Slide 3: Introducing Non-linearity
Activation functions introduce non-linearity into the network, allowing it to learn and represent complex, non-linear relationships in the data.
def relu(x):
return np.maximum(0, x)
plot_function(relu, (-5, 5))
This graph shows the ReLU (Rectified Linear Unit) activation function, a popular choice that introduces non-linearity while being computationally efficient.
Slide 4: Sigmoid Activation Function
The sigmoid function was one of the earliest activation functions used in neural networks. It squashes the input into a range between 0 and 1.
def sigmoid(x):
return 1 / (1 + np.exp(-x))
plot_function(sigmoid, (-10, 10))
The sigmoid function is smooth and differentiable, making it suitable for gradient-based optimization methods. However, it suffers from the vanishing gradient problem for very large or small inputs.
Slide 5: Hyperbolic Tangent (tanh) Activation
The tanh function is similar to sigmoid but maps inputs to the range [-1, 1]. It's often preferred over sigmoid as it's zero-centered.
def tanh(x):
return np.tanh(x)
plot_function(tanh, (-5, 5))
Tanh addresses some issues of sigmoid, but still suffers from the vanishing gradient problem at extreme values.
Slide 6: ReLU (Rectified Linear Unit)
ReLU has become the most widely used activation function due to its simplicity and effectiveness in deep networks.
def relu(x):
return np.maximum(0, x)
plot_function(relu, (-5, 5))
ReLU is computationally efficient and helps mitigate the vanishing gradient problem.

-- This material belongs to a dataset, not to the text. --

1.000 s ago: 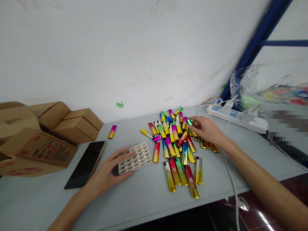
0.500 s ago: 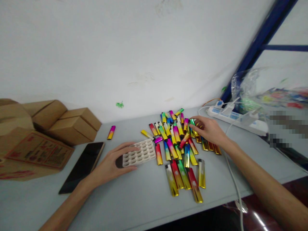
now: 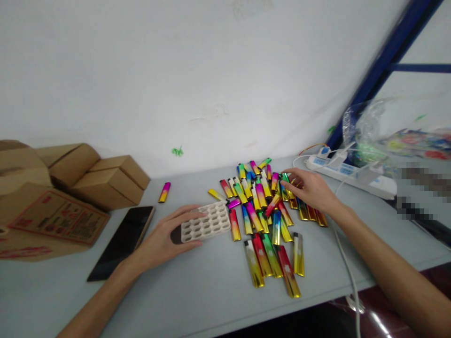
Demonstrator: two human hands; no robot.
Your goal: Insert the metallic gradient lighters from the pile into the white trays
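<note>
- Left hand (image 3: pixel 160 241), yours: clamped on the white tray, fingers lying over its far edge, thumb along the near side.
- White tray (image 3: pixel 207 223): rows of small oval slots, no lighter in those you can see; placed left of the lighter pile, a red-and-yellow lighter (image 3: pixel 235 225) just beside its right end.
- Right hand (image 3: pixel 312 188), yours: well apart from the left, at the right side of the pile, thumb and fingers bent around a green-topped lighter (image 3: pixel 284 178); you cannot tell whether they pinch it firmly.
- Lighter pile (image 3: pixel 260 195): many, shiny, in gold with red, purple, blue, green or silver, lying across one another at the middle of the table (image 3: pixel 176 300).
- Front group (image 3: pixel 270 256): five lighters between the pile and your table edge, lying flat.
- Dark-topped lighters (image 3: pixel 312 213): a few side by side, beneath your right wrist.
- Single purple-and-yellow lighter (image 3: pixel 164 192): well apart, near the wall.
- Black tablet or phone (image 3: pixel 121 244): flat, left of your left hand.
- Cardboard boxes (image 3: pixel 109 185): at far left, one with red print.
- White power strip (image 3: pixel 366 180): beyond your right forearm, plugs in it.
- White cable (image 3: pixel 347 263): hanging over the table edge.
- Clear plastic bag (image 3: pixel 366 124): behind the strip.
</note>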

However, it can suffer from the "dying ReLU" problem where neurons can get stuck in an inactive state.
Slide 7: Leaky ReLU
Leaky ReLU is a variant of ReLU that allows a small, non-zero gradient when the input is negative.

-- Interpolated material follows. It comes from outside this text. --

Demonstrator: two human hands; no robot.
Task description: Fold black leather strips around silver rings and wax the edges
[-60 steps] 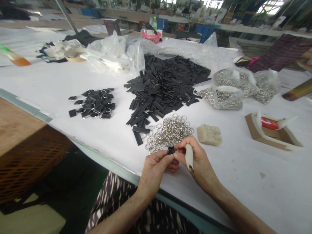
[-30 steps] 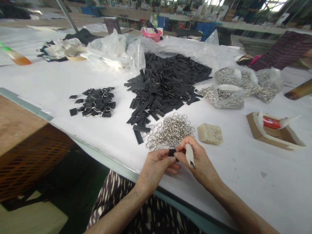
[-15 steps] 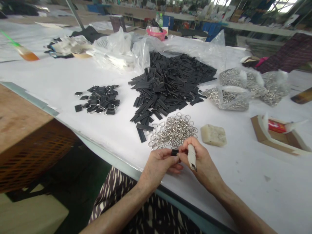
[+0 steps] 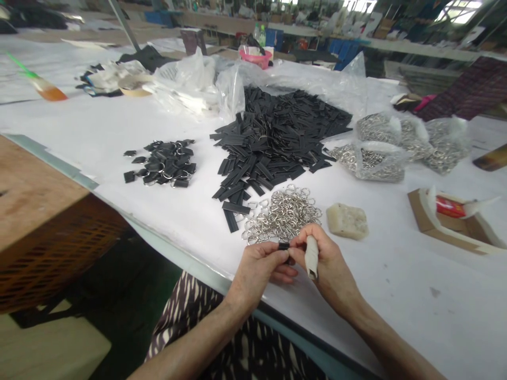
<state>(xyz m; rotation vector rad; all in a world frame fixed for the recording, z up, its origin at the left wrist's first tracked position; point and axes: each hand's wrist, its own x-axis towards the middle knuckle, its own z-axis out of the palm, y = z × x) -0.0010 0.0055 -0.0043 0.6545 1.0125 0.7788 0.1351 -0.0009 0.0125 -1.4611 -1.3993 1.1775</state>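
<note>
Between the fingertips of both hands is a small black strip point(image 4: 283, 246), mostly covered by fingers. My left hand point(image 4: 263, 266) pinches its left end, thumb on the near side. At its right end, my right hand point(image 4: 322, 253) closes thumb and forefinger on it; a pale wrapping point(image 4: 312, 256) covers one of that hand's fingers. Just beyond the hands lies a heap of silver D-rings point(image 4: 287, 211). Behind the rings spreads a big pile of black strips point(image 4: 277, 132). Farther left is a small pile of folded black strips with rings point(image 4: 166, 162).
A yellowish waxy block point(image 4: 347, 220) sits right of the rings. Bags of metal rings point(image 4: 372, 161) and an open cardboard box point(image 4: 455, 227) are farther right. Clear plastic bags point(image 4: 194, 79) lie behind. An orange crate point(image 4: 59, 253) stands left of the table edge.
The black strip between my fingertips has tilted or folded slightly, so less of it shows. Both hands stay nearly in place. The whole view has shifted a little.
</note>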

def leaky_relu(x, alpha=0.01):
return np.where(x > 0, x, alpha * x)
plot_function(leaky_relu, (-5, 5))
Leaky ReLU helps prevent the dying ReLU problem by allowing a small gradient for negative inputs.
Slide 8: Softmax Activation
Softmax is commonly used in the output layer of multi-class classification problems. It converts a vector of numbers into a probability distribution.
def softmax(x):
e_x = np.exp(x - np.max(x))
return e_x / e_x.sum()
# Example usage
scores = np.array([2.0, 1.0, 0.1])
probabilities = softmax(scores)
print(f"Scores: {scores}")
print(f"Probabilities: {probabilities}")
This code demonstrates how softmax converts raw scores into probabilities that sum to 1.
Slide 9: Activation Functions and Gradients
The choice of activation function affects the gradients flowing through the network during backpropagation.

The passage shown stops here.